• **Your assignment**: Reproduce every record below exactly as written, but leave out any pictures.

• **Data for this exercise**:
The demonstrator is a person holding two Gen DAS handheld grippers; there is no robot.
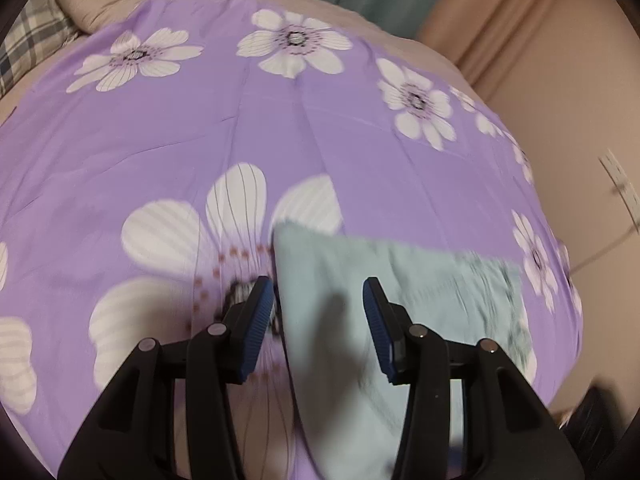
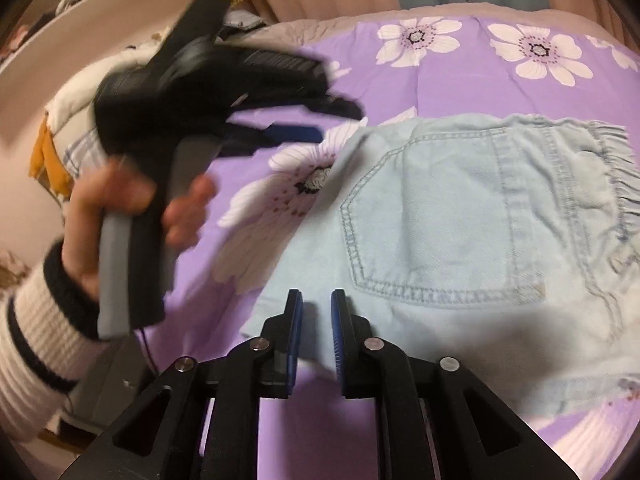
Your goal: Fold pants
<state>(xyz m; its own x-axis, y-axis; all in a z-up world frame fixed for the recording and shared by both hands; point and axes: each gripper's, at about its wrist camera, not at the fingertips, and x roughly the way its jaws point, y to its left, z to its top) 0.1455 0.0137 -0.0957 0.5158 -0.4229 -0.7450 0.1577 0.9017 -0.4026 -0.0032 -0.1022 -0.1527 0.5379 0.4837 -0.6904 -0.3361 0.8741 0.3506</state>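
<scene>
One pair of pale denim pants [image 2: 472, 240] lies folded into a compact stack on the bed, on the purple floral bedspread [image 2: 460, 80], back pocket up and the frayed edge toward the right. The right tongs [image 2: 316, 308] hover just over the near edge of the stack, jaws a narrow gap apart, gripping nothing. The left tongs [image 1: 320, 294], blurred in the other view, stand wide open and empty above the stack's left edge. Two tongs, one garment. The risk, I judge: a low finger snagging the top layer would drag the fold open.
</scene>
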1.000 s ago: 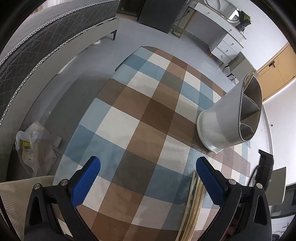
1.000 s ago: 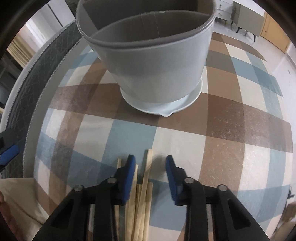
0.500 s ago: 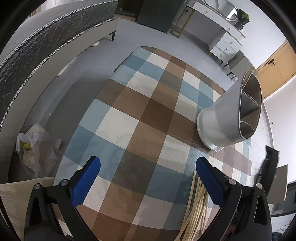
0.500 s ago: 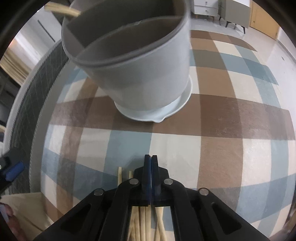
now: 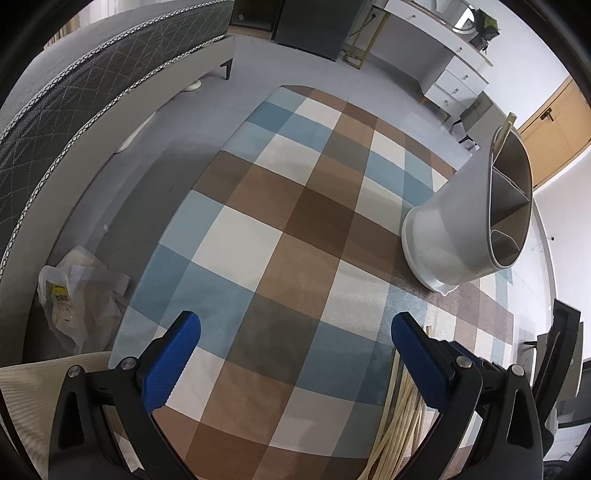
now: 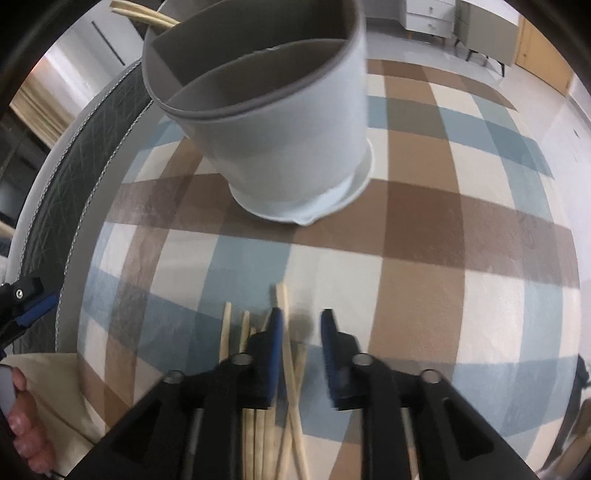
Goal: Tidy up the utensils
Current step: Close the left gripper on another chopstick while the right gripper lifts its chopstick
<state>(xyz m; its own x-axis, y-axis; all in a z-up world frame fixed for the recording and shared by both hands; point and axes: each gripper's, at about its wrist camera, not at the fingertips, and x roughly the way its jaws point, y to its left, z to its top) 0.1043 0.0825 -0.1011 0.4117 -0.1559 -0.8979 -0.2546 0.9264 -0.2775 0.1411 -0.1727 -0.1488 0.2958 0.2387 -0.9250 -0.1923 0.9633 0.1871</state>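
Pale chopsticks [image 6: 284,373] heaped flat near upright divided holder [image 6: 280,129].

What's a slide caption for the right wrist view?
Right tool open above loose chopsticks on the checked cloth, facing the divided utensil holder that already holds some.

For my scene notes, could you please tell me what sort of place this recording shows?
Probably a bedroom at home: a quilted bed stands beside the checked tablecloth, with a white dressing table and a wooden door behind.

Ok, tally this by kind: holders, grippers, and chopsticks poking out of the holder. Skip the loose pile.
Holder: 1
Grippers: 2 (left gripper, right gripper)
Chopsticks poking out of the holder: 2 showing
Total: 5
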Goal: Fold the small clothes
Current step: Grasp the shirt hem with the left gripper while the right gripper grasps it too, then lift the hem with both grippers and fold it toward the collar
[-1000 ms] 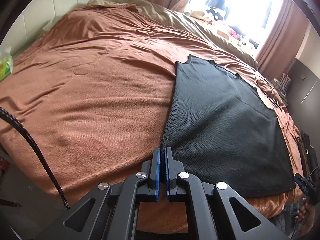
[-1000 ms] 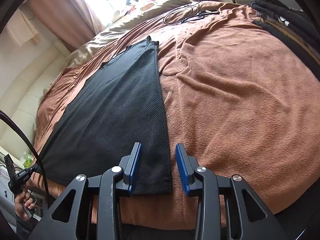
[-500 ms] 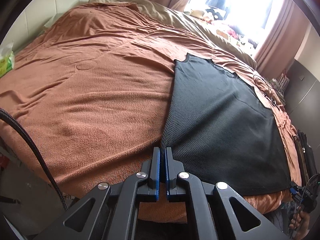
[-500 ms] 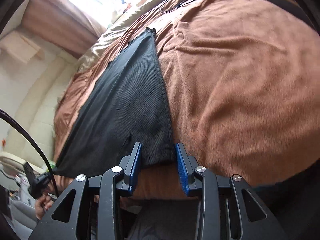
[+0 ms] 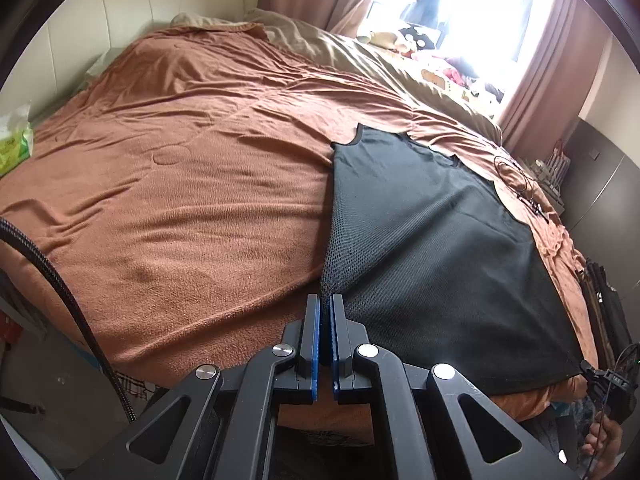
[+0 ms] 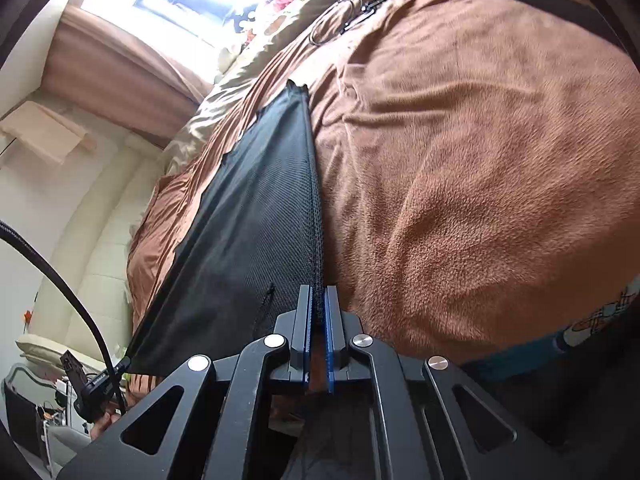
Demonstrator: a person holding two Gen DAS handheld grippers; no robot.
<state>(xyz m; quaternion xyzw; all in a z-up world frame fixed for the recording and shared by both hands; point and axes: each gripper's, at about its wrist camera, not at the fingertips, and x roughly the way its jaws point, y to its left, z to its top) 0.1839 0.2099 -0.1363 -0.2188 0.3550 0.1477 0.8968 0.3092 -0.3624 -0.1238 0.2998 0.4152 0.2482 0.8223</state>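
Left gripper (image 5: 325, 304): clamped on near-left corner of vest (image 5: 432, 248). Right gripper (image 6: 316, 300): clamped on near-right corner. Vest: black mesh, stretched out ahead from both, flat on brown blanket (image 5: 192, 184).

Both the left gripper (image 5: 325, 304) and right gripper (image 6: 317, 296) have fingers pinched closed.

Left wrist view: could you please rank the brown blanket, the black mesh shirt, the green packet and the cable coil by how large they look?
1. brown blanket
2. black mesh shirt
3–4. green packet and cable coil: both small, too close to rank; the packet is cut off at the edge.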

• **Answer to this exercise**:
The demonstrator is a person holding two Gen DAS handheld grippers; there is no robot.
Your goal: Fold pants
<state>(xyz m; its own x-axis, y-axis; all in a z-up world frame fixed for the recording and shared by both hands; point and axes: each gripper's, at about its wrist camera, not at the fingertips, and x roughly the way its jaws point, y to its left, z to its top) 0.1455 0.0137 -0.0957 0.5158 -0.4229 -0.7450 0.1577 0.9017 -0.4026 -0.0032 -0.1022 -0.1527 0.5379 0.4837 -0.6904 -0.3361 0.8741 0.3506</state>
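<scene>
One pair of pale denim pants [image 2: 472, 240] lies folded into a compact stack on the bed, on the purple floral bedspread [image 2: 460, 80], back pocket up and the frayed edge toward the right. The right tongs [image 2: 316, 308] hover just over the near edge of the stack, jaws a narrow gap apart, gripping nothing. The left tongs [image 1: 320, 294], blurred in the other view, stand wide open and empty above the stack's left edge. Two tongs, one garment. The risk, I judge: a low finger snagging the top layer would drag the fold open.
</scene>
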1.000 s ago: 
1.000 s ago: 
0.500 s ago: 
0.500 s ago: 
now: 
now: 
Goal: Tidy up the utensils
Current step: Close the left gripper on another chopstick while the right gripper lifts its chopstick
<state>(xyz m; its own x-axis, y-axis; all in a z-up world frame fixed for the recording and shared by both hands; point and axes: each gripper's, at about its wrist camera, not at the fingertips, and x roughly the way its jaws point, y to its left, z to its top) 0.1043 0.0825 -0.1011 0.4117 -0.1559 -0.8979 -0.2546 0.9264 -0.2775 0.1411 -0.1727 -0.1488 0.2958 0.2387 -0.9250 -0.1923 0.9633 0.1871</state>
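Pale chopsticks [image 6: 284,373] heaped flat near upright divided holder [image 6: 280,129].

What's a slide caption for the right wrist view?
Right tool open above loose chopsticks on the checked cloth, facing the divided utensil holder that already holds some.

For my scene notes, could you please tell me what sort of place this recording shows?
Probably a bedroom at home: a quilted bed stands beside the checked tablecloth, with a white dressing table and a wooden door behind.

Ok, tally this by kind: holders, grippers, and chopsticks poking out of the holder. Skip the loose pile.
Holder: 1
Grippers: 2 (left gripper, right gripper)
Chopsticks poking out of the holder: 2 showing
Total: 5
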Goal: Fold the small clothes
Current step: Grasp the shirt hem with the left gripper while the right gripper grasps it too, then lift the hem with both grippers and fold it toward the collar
[-1000 ms] 
[-1000 ms] 
[-500 ms] 
[-500 ms] 
[+0 ms] 
[+0 ms] 
Demonstrator: a person holding two Gen DAS handheld grippers; no robot.
<state>(xyz m; quaternion xyzw; all in a z-up world frame fixed for the recording and shared by both hands; point and axes: each gripper's, at about its wrist camera, not at the fingertips, and x roughly the way its jaws point, y to its left, z to its top) 0.1839 0.2099 -0.1363 -0.2188 0.3550 0.1477 0.8968 0.3092 -0.3624 -0.1238 0.2998 0.4152 0.2482 0.8223</state>
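Left gripper (image 5: 325, 304): clamped on near-left corner of vest (image 5: 432, 248). Right gripper (image 6: 316, 300): clamped on near-right corner. Vest: black mesh, stretched out ahead from both, flat on brown blanket (image 5: 192, 184).

Both the left gripper (image 5: 325, 304) and right gripper (image 6: 317, 296) have fingers pinched closed.

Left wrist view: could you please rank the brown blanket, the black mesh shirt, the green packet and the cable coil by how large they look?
1. brown blanket
2. black mesh shirt
3–4. green packet and cable coil: both small, too close to rank; the packet is cut off at the edge.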

Work on the answer is now done.